A droplet-based microfluidic approach has been also reported. In this case, many distinct reagents were sequentially introduced as ~ 140 nl plugs into a microfluidic device[30]. From 10 μl of a protein solution, approximately 1,300 crystallization trials were tested within 20 minutes. This method was compatible with growth, manipulation, and extraction of high-quality crystals of membrane proteins[30]. The knowledge of the phase behavior of a protein can help to create a rational screen that increases the success rate of crystallizing proteins. This strategy was applied, with a 75% success rate, to the crystallization of 12 diverse proteins, most of which had failed to be crystallized with traditional techniques[31].
Ligand binding
Much of drug discovery is based on the selective binding of low molecular weight molecules to bioactive macromolecules[32]. Typically, ligand-binding studies are performed by exposing the target to various concentrations of a compound.

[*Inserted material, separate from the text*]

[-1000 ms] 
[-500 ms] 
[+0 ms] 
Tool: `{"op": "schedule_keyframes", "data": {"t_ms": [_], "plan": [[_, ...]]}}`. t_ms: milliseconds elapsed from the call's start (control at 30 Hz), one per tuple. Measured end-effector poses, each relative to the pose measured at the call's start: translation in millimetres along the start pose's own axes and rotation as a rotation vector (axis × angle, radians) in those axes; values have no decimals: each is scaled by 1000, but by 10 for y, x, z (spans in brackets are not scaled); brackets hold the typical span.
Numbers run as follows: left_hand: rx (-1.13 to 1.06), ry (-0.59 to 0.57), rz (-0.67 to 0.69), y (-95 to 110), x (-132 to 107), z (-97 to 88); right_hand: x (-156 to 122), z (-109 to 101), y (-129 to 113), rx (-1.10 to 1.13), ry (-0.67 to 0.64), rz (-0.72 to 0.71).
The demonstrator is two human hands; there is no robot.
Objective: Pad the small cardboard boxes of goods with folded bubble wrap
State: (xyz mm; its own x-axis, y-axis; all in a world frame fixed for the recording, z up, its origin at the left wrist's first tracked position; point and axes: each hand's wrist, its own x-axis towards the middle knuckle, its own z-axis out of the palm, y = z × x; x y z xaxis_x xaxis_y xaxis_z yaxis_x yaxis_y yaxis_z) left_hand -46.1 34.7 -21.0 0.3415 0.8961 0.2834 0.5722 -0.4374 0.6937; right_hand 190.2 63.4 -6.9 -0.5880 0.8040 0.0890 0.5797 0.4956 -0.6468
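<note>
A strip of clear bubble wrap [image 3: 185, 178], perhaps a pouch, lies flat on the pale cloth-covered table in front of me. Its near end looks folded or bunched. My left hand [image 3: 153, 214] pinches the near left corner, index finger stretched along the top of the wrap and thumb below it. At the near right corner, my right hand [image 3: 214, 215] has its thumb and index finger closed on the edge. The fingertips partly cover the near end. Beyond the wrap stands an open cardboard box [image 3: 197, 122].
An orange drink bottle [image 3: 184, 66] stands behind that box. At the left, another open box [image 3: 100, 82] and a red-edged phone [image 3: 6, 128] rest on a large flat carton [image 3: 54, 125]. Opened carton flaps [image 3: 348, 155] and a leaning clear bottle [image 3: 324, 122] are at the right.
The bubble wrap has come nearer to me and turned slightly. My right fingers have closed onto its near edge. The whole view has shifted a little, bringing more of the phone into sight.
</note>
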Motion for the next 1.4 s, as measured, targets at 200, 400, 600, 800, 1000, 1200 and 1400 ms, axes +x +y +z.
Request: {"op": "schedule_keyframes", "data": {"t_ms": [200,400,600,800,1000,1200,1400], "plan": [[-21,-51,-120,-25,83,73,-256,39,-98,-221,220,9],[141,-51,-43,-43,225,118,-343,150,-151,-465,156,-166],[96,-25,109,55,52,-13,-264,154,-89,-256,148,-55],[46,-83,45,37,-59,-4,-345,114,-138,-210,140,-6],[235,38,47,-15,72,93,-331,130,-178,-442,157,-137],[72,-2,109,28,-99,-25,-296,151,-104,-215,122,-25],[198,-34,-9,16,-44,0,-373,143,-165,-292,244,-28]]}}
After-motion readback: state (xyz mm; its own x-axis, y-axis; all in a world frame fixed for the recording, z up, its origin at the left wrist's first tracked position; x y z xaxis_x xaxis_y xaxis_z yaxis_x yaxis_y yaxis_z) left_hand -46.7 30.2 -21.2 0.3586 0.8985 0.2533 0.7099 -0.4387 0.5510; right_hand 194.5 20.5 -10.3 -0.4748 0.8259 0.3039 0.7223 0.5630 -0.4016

The extent of compound binding to a target is quantified as a function of the half-maximal inhibitory concentration (IC50) or the equilibrium dissociation constant (Kd) for the drug–target binary complex.
Microfluidic devices can be used for ligand binding studies to minimize interaction times, improve sensitivity, and to increase throughput. For example, assessing the degree of molecular interactions in a high-throughput format is difficult, especially for transient and low-affinity interactions. To demonstrate the application of microfluidic systems in addressing these challenges, a high-throughput microfluidic platform has been used to characterize DNA binding energy using four eukaryotic transcription factors. This system was used to test the binding of individual transcription factors to DNA and to predict their in vivo function [33]. A nano-replica molding process has also been used to produce polymer microfluidic channels containing label-free photonic crystal biosensors in a multiwell plate platform[34]. The system can measure the kinetic binding interaction of protein A with IgG molecules of high, medium and low affinity. This approach offered a method for minimizing the volume of reagent required to functionalize the biosensor surface, while retaining compatibility with the microplate assay format that is most commonly used in biological research [34].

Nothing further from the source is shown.